Exercise brief
Go through the following data and transcribe exactly the stretch of lines from the one holding "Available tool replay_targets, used" to the one holding "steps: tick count", both included.
(Beginning of Collected material)
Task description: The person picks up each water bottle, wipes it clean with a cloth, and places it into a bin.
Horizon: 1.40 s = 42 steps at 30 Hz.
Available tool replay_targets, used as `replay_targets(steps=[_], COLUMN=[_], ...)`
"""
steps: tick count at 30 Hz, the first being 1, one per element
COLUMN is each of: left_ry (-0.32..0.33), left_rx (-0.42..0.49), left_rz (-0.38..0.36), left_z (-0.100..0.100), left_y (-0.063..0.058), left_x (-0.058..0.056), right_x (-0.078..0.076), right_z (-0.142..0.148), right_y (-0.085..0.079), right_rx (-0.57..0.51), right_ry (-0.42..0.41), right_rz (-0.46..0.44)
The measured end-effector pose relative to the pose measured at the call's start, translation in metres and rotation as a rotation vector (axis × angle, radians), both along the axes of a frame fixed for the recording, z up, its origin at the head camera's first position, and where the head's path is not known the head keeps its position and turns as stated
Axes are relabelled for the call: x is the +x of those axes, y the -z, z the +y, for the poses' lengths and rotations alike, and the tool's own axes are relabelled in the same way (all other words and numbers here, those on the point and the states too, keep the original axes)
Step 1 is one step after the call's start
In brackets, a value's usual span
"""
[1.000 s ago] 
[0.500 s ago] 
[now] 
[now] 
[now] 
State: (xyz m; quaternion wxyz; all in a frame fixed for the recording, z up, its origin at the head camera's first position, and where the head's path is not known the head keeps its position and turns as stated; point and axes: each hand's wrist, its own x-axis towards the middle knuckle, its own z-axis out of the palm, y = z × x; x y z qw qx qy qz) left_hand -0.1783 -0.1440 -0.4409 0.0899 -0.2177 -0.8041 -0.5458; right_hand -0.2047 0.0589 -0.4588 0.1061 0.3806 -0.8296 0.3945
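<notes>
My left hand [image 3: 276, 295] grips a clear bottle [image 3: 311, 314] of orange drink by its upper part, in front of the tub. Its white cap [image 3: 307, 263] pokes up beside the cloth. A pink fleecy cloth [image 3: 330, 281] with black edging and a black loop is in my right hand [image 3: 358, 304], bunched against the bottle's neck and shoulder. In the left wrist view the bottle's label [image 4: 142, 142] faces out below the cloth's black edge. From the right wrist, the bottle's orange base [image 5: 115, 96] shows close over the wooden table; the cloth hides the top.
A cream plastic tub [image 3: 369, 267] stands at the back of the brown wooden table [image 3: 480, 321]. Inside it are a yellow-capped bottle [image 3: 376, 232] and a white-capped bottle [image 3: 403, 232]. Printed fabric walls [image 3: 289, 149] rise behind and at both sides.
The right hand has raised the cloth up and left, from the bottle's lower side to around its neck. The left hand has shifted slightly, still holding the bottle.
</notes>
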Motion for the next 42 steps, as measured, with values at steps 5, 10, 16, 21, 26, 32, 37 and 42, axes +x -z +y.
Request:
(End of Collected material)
Solved exercise
Available tool replay_targets, used as `replay_targets(steps=[_], COLUMN=[_], ...)`
"""
steps: tick count at 30 Hz, the first being 1, one per element

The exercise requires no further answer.